## How to complete this task
Could you write out the lines below exactly, beginning with the first and finishing with the one that contains "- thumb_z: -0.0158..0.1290"?

## Material for the task
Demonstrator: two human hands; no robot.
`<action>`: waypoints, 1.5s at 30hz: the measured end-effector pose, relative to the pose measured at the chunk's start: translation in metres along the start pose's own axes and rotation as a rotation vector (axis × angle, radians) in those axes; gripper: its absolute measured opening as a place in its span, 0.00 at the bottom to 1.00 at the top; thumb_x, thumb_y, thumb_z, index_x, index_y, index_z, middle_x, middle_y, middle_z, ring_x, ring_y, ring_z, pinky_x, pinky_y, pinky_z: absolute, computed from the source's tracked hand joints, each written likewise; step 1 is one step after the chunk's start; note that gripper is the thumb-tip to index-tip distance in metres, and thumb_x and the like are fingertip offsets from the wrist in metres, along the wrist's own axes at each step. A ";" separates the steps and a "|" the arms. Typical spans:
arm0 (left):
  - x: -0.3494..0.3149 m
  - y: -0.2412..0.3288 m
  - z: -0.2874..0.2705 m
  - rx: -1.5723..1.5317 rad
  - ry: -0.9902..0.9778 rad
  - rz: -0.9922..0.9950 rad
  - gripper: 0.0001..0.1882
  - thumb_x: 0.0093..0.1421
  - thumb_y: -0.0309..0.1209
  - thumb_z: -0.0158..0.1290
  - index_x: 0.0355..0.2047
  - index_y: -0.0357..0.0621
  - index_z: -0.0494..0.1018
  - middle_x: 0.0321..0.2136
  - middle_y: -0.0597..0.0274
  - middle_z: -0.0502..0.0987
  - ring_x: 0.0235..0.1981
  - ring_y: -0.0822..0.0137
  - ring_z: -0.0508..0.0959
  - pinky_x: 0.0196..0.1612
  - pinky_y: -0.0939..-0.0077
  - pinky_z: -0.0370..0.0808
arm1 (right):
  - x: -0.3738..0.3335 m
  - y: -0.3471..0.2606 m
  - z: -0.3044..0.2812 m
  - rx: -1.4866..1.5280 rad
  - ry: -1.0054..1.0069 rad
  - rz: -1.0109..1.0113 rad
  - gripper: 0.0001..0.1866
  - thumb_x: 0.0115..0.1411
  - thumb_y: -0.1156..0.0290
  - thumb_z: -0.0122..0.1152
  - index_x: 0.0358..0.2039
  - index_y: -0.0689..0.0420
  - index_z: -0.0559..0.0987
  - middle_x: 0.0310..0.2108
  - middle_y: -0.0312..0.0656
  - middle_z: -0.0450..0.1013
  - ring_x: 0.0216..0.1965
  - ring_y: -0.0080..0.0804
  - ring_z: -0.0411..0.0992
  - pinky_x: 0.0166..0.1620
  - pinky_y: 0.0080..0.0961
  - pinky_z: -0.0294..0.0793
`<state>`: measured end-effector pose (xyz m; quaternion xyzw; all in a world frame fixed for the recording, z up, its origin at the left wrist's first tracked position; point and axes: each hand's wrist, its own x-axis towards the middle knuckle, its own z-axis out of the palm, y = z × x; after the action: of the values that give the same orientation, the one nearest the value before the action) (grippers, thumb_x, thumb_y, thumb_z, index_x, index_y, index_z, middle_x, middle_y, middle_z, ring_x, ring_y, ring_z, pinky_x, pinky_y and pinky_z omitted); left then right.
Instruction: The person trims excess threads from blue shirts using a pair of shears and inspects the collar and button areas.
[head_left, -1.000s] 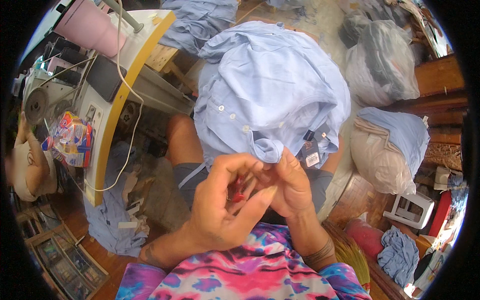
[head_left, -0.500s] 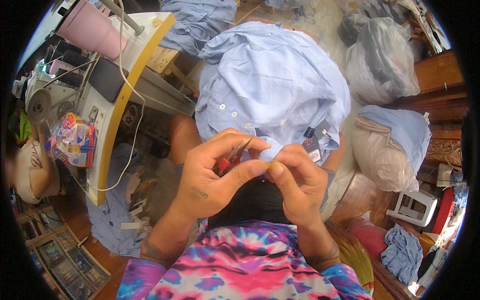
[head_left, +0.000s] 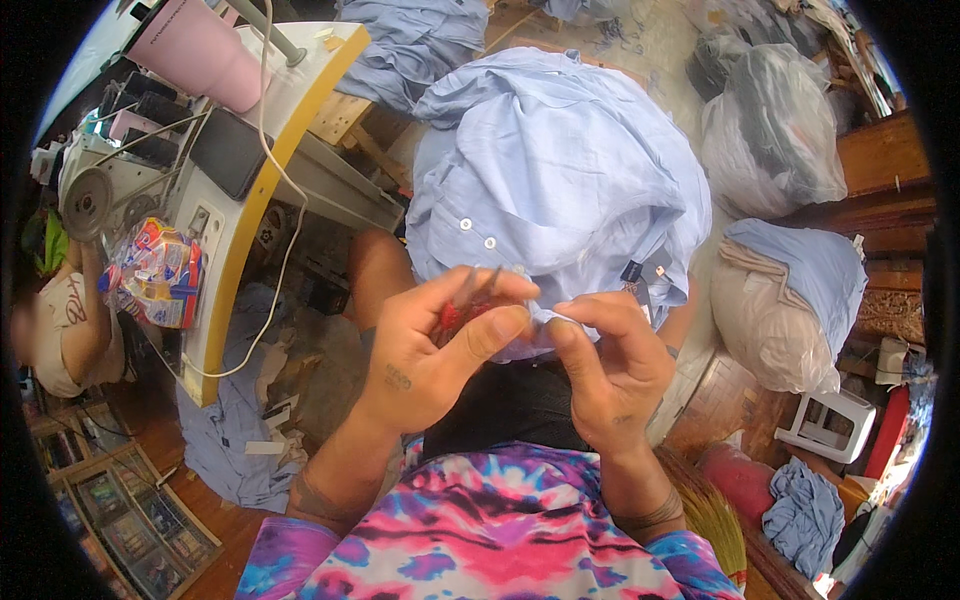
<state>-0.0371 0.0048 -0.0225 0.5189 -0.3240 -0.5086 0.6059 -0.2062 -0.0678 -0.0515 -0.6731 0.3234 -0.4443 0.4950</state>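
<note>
A light blue button-up shirt [head_left: 560,160] lies bunched over my lap, with white buttons [head_left: 478,233] along its placket and a dark hang tag partly hidden behind my right hand. My right hand [head_left: 615,370] pinches a small fold of the shirt between thumb and forefinger. Cradled in my left hand [head_left: 425,355] is a pair of red-handled thread snips [head_left: 470,300], blades pointing up and away from me. That hand's thumb and forefinger meet close beside the pinched fold; whether they also grip cloth is unclear.
On the left, a white table [head_left: 215,230] with a yellow edge carries a pink tumbler [head_left: 205,55], a phone [head_left: 230,155] and a colourful plastic packet [head_left: 155,275]. A white cord hangs over its edge. Bagged bundles [head_left: 775,130] and a white stool [head_left: 828,425] stand right. Another person sits far left.
My fingertips have shifted on the cloth and drawn slightly apart, with the right hand moving a little right. The snips have tilted in my left hand. The whole view has shifted slightly.
</note>
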 end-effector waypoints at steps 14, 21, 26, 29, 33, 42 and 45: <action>-0.006 0.018 0.004 0.271 -0.003 0.056 0.13 0.66 0.26 0.60 0.47 0.28 0.80 0.36 0.60 0.82 0.34 0.76 0.79 0.39 0.81 0.76 | 0.000 0.002 0.018 -0.046 0.123 -0.161 0.10 0.58 0.82 0.71 0.40 0.63 0.80 0.40 0.50 0.83 0.41 0.35 0.82 0.45 0.26 0.80; -0.012 0.037 0.000 0.829 -0.099 0.357 0.14 0.62 0.24 0.61 0.49 0.42 0.81 0.34 0.56 0.80 0.27 0.61 0.81 0.29 0.70 0.77 | 0.005 0.010 0.013 -0.039 0.077 -0.227 0.09 0.60 0.82 0.69 0.40 0.63 0.79 0.39 0.49 0.83 0.39 0.33 0.83 0.44 0.24 0.80; -0.009 0.048 0.000 0.993 -0.058 0.447 0.15 0.56 0.19 0.64 0.45 0.41 0.84 0.30 0.58 0.79 0.27 0.64 0.82 0.28 0.74 0.76 | 0.006 0.002 0.008 -0.021 -0.009 -0.112 0.09 0.59 0.85 0.69 0.41 0.64 0.81 0.38 0.47 0.83 0.38 0.30 0.82 0.42 0.23 0.80; -0.006 0.054 -0.005 1.111 -0.097 0.442 0.16 0.54 0.19 0.64 0.44 0.43 0.84 0.30 0.60 0.79 0.26 0.65 0.81 0.27 0.74 0.76 | 0.009 0.003 0.006 0.046 -0.024 -0.138 0.11 0.57 0.85 0.70 0.41 0.64 0.82 0.38 0.45 0.83 0.37 0.28 0.81 0.41 0.22 0.79; -0.003 0.060 -0.006 1.195 -0.138 0.434 0.17 0.52 0.19 0.65 0.44 0.45 0.85 0.30 0.62 0.80 0.25 0.67 0.81 0.27 0.75 0.76 | 0.011 0.005 0.001 0.016 -0.067 -0.118 0.12 0.55 0.85 0.72 0.40 0.63 0.83 0.38 0.45 0.83 0.37 0.27 0.81 0.39 0.21 0.78; 0.000 0.061 -0.008 1.238 -0.181 0.465 0.20 0.49 0.18 0.65 0.43 0.45 0.85 0.31 0.62 0.80 0.26 0.67 0.82 0.28 0.75 0.77 | 0.017 0.003 -0.002 -0.004 -0.100 -0.085 0.11 0.52 0.84 0.73 0.37 0.62 0.85 0.36 0.43 0.83 0.35 0.27 0.80 0.38 0.20 0.77; -0.001 0.059 -0.009 1.248 -0.170 0.468 0.20 0.48 0.18 0.66 0.44 0.46 0.85 0.30 0.62 0.80 0.26 0.67 0.82 0.28 0.75 0.77 | 0.018 0.002 -0.002 0.000 -0.107 -0.078 0.11 0.51 0.84 0.73 0.37 0.62 0.85 0.36 0.43 0.83 0.36 0.27 0.81 0.38 0.20 0.77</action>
<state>-0.0125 0.0047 0.0321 0.6460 -0.7080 -0.1201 0.2589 -0.2011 -0.0844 -0.0478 -0.7078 0.2701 -0.4266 0.4940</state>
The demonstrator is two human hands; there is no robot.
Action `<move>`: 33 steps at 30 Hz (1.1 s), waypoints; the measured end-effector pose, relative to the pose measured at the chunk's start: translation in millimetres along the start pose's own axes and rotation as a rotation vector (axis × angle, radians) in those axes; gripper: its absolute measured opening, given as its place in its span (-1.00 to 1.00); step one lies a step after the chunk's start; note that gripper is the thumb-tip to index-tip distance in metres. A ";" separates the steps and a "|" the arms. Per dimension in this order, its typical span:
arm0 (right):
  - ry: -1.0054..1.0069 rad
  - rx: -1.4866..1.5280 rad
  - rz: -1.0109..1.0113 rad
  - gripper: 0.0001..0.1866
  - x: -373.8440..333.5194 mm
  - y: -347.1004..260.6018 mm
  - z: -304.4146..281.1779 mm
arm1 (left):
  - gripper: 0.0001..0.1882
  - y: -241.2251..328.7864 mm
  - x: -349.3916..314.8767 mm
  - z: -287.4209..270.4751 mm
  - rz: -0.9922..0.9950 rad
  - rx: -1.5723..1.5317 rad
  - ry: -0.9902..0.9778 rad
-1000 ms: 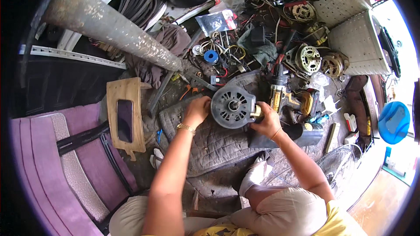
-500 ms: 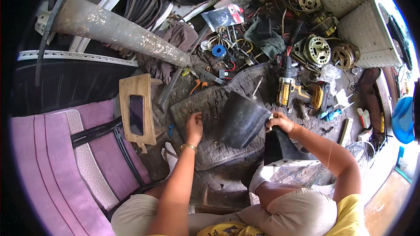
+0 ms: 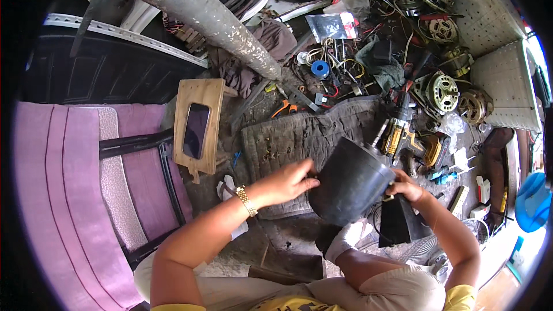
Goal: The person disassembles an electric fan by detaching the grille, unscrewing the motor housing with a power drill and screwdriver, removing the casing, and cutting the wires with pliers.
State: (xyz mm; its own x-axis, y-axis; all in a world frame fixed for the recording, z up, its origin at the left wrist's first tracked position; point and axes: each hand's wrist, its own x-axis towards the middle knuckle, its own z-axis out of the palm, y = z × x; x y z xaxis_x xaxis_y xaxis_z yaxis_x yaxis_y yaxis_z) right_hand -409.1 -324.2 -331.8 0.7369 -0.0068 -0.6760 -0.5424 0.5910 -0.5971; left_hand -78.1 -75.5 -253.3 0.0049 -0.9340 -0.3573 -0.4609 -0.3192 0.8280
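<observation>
A black tapered housing (image 3: 351,183), rounded like a bucket, is tilted in front of me above the worn mat. At its far end, a thin metal shaft (image 3: 379,133) sticks out beside the drill. My right hand (image 3: 405,186) is closed on the housing's right edge; a small light-coloured piece shows at the fingertips. Thumb and fingers of my left hand (image 3: 292,181) are pinched together against or just beside the housing's left side. Whatever they hold, if anything, is hidden. Below my right hand stands a black wedge-shaped part (image 3: 402,223).
A yellow-black cordless drill (image 3: 397,138) lies right of the mat (image 3: 288,138). Beyond are motors (image 3: 442,93), wires and a blue spool (image 3: 319,69). A phone (image 3: 196,129) rests on a wooden board (image 3: 201,91) at left, by purple cushions (image 3: 75,196). A fan guard (image 3: 423,250) is near my knee.
My left hand has come in from the mat to the housing's left side, its fingers now pinched. The housing has moved nearer and turned in my right hand. The whole view has shifted.
</observation>
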 end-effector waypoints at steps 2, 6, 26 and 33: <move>-0.022 -0.031 -0.056 -0.32 -7.4 -11.0 0.9 | -0.62 -5.3 -7.9 13.7 -0.037 -0.083 -0.067; -0.013 -0.116 -0.028 -0.48 -38.7 -26.9 20.5 | -0.58 9.1 -7.0 14.1 0.019 0.167 -0.382; 0.086 -0.570 -0.399 -0.46 -78.9 2.8 71.7 | -0.49 42.3 -122.7 67.7 -0.461 -0.344 -0.342; 0.013 -0.465 -0.407 -0.44 -85.0 3.4 65.7 | -0.45 61.2 -123.6 69.0 -0.913 -0.791 -0.333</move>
State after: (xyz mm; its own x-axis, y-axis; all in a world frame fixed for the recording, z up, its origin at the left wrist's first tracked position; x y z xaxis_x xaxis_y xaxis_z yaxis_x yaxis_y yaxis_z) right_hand -447.1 -268.7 -247.9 0.9183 -0.1692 -0.3580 -0.3402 0.1259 -0.9319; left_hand -168.1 31.5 -188.3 -0.2356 -0.2719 -0.9331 0.2515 -0.9444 0.2117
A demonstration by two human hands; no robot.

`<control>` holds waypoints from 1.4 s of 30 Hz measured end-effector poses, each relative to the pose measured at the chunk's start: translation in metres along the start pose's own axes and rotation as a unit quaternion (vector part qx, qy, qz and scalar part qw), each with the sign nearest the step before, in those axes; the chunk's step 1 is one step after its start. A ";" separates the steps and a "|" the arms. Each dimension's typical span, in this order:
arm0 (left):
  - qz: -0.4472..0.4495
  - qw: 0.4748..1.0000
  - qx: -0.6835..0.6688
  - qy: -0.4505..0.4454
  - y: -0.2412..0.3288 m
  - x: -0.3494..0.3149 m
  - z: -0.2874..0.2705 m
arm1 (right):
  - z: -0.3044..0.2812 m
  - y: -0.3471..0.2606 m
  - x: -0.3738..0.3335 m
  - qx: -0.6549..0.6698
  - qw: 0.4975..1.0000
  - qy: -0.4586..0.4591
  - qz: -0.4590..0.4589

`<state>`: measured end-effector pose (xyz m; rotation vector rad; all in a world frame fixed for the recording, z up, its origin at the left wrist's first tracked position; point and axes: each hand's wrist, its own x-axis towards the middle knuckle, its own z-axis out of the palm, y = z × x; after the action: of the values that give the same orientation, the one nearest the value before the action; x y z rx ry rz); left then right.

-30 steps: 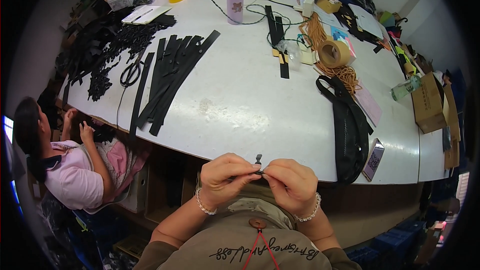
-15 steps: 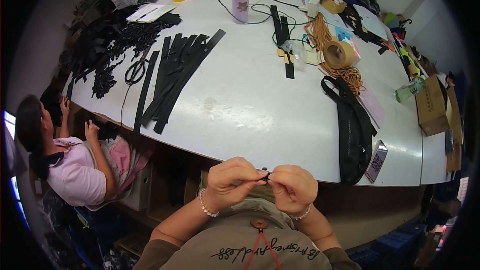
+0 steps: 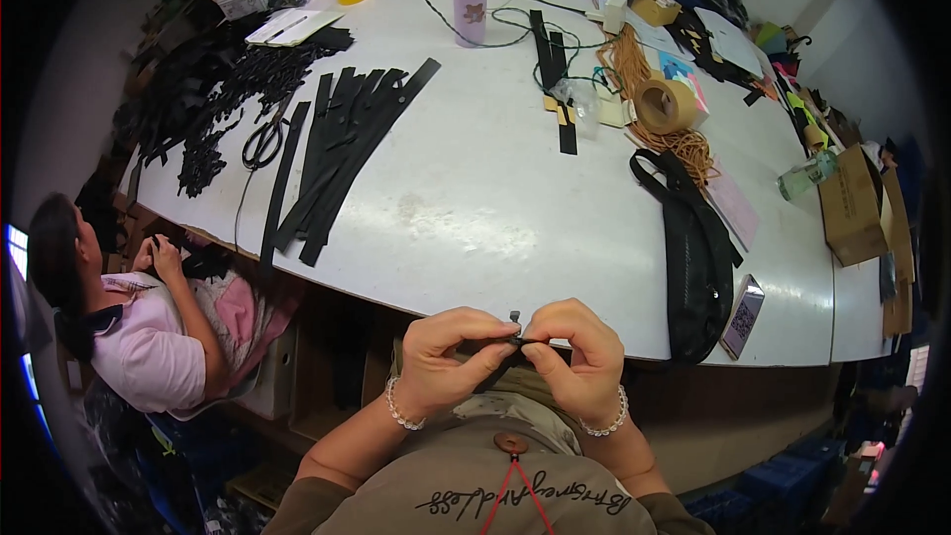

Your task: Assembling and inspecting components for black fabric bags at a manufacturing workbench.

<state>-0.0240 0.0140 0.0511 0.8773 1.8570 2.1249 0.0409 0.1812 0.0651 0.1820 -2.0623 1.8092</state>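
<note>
So both hands are pinched right now: the left hand [image 3: 451, 352] has thumb and index finger closed on a little dark fitting [image 3: 515, 317], and the right hand [image 3: 577, 352] is pinching at its other side, tips nearly touching. The fitting is held up just off the worktop's [image 3: 555, 248] near edge, around the middle. What's changed: half a second ago its greyish tab was mostly tucked down by the fingers, now it's poking up above them again. To me that reads as the piece being turned or worked in place, definitely not let go.

Hard to make out: the fingertips cover most of the fitting's lower part, so no clue how it's built. There's also something dark below the fingers, and I can't tell if it's attached.

Further out, a black zippered bag [image 3: 698, 272] lies right of the hands, reaching the near edge, with a phone [image 3: 742, 317] just beside it. Black strips [image 3: 342, 159] fan out toward the left, scissors [image 3: 263, 144] next to them. Past the left end, the co-worker's hands [image 3: 158, 256] have come together; can't see what's in them.
</note>
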 end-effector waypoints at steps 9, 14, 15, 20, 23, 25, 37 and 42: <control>0.032 0.999 0.016 0.000 0.002 0.003 0.002 | 0.005 -0.003 -0.001 -0.036 0.999 0.032 -0.025; 0.045 0.998 0.035 -0.012 0.003 0.005 0.002 | 0.004 -0.001 -0.002 -0.030 0.998 0.041 -0.029; 0.050 0.998 0.037 -0.013 0.003 0.005 0.002 | 0.005 0.001 -0.003 -0.019 0.999 0.044 -0.025; 0.049 0.997 0.052 -0.020 0.003 0.005 0.001 | 0.006 0.005 -0.006 0.022 0.998 0.054 0.000; 0.008 0.998 0.053 -0.029 0.004 0.004 -0.002 | 0.004 0.000 -0.004 -0.027 0.998 0.048 -0.018; -0.008 0.999 0.027 -0.034 0.004 0.004 -0.003 | 0.001 -0.003 -0.004 -0.035 0.999 0.018 -0.022; 0.081 0.989 0.119 -0.028 0.009 0.009 -0.003 | -0.004 -0.004 -0.003 -0.114 0.991 -0.021 -0.065; 0.064 0.992 0.085 -0.063 0.010 0.009 -0.006 | -0.015 -0.001 0.002 -0.019 0.996 -0.090 -0.015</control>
<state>-0.0322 0.0113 0.0635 1.1684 1.9868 1.9500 0.0427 0.1954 0.0681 0.3760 -2.2013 1.7934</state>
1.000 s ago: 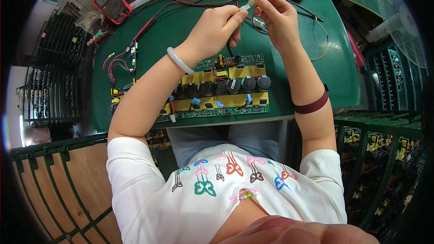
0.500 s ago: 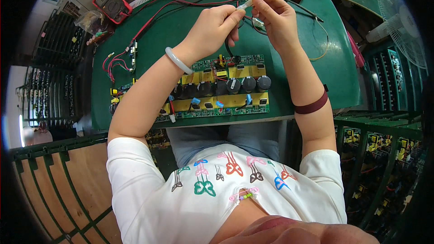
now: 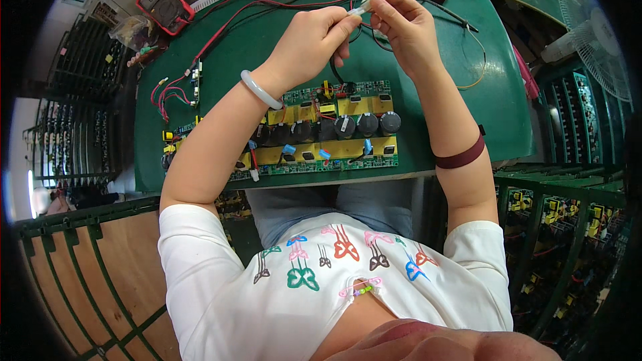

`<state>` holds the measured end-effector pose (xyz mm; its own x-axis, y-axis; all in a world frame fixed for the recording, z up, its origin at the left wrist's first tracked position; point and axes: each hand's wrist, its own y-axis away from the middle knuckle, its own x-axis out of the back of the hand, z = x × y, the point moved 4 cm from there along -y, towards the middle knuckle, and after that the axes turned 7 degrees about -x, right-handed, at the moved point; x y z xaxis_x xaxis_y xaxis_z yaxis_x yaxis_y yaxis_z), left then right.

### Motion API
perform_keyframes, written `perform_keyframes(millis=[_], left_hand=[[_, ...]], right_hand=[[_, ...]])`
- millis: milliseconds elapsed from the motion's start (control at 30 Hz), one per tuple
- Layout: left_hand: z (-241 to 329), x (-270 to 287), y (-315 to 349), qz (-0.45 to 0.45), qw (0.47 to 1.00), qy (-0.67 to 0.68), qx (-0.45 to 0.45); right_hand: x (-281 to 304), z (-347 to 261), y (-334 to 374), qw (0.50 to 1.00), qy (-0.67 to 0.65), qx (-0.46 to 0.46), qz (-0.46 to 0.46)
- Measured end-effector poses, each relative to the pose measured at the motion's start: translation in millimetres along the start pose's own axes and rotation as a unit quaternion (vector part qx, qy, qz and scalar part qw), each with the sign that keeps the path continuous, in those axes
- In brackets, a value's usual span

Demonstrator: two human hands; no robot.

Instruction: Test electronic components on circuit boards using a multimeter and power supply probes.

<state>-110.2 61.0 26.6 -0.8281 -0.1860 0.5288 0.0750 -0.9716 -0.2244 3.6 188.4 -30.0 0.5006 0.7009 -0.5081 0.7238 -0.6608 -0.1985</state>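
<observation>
Above the far edge of a long green circuit board (image 3: pixel 364 162), my two hands meet at a whitish plastic connector (image 3: pixel 358 11) on thin wires. My left hand (image 3: pixel 314 39) pinches its left part, with the fingers curled. On the other side, the thumb and forefinger of my right hand (image 3: pixel 408 23) grip its right end. Fingertips partly cover the connector, so I cannot tell whether its halves are joined. A black cable (image 3: pixel 336 70) runs from the board up toward my left hand. The board carries black round capacitors (image 3: pixel 367 124), yellow strips and small blue parts.
A red multimeter (image 3: pixel 165 5) lies at the far left. Red and black leads (image 3: pixel 267 4) cross the green table (image 3: pixel 455 113). A small board with pink wires (image 3: pixel 196 83) is at left. Board racks (image 3: pixel 568 194) and a white fan (image 3: pixel 595 33) stand at right.
Both hands have shifted very slightly left with the connector, their grip unchanged. At the far left background, a dark shape beside another person has come into view.
</observation>
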Motion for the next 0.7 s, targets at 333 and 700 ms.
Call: perform_keyframes(millis=[333, 700], left_hand=[[-1, 0, 1, 0.001, 1.0, 0.012, 0.0], [-6, 34, 4, -0.068, 0.996, -0.06, -0.004]], right_hand=[[-8, 4, 4, 0.999, -0.032, -0.025, -0.027], [6, 10, -9, 0.997, 0.072, 0.005, -0.028]])
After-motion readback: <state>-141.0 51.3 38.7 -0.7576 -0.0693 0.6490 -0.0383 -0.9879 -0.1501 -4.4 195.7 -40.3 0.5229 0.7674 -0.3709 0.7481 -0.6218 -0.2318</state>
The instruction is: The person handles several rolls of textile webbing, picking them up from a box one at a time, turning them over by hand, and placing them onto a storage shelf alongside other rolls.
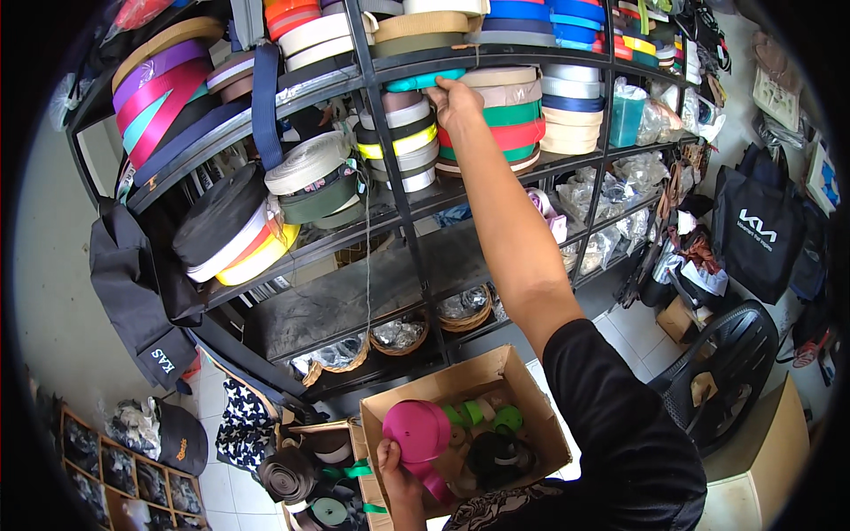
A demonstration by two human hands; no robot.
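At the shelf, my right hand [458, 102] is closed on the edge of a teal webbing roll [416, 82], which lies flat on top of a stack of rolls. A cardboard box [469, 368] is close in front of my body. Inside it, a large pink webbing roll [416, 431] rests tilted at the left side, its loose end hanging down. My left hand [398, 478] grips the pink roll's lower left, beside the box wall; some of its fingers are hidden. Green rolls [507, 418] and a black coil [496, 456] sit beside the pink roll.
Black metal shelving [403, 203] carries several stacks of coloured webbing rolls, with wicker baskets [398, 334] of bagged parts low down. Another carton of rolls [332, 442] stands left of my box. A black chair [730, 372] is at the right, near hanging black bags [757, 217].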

## Answer box
Demonstrator: two human hands; no robot.
`<action>`: waypoints, 1.5s at 30hz: the measured end-effector pose, relative to the pose measured at the chunk's start: translation in metres along the start pose's own axes and rotation as a rotation vector (axis × angle, radians) in those axes; gripper: its absolute measured opening as a place in its span, 0.00 at the bottom to 1.00 at the top; thumb_x, thumb_y, thumb_z, index_x, index_y, index_z, middle_x, middle_y, middle_z, ring_x, ring_y, ring_z, pinky_x, pinky_y, pinky_z: absolute, computed from the source's tracked hand joints, each written likewise; step 1 is one step after the chunk's start; note that gripper is the thumb-tip to index-tip distance in metres, and thumb_x and the like are fingertip offsets from the wrist in metres, along the wrist's own axes at each step. A ";" separates the steps and a "|" the arms. Typical spans:
arm0 (left):
  - x: -0.3494..0.3149 m
  - y: -0.2412..0.3288 m
  - z: -0.2874..0.2705 m
  - rx: -1.5723..1.5317 rad
  - ry: -0.9902..0.9778 rad
  - rz: -0.9922..0.9950 rad
  - gripper: 0.0001..0.1882
  - thumb_x: 0.0093..0.1421
  - thumb_y: -0.0309..0.1209
  - thumb_z: -0.0158..0.1290

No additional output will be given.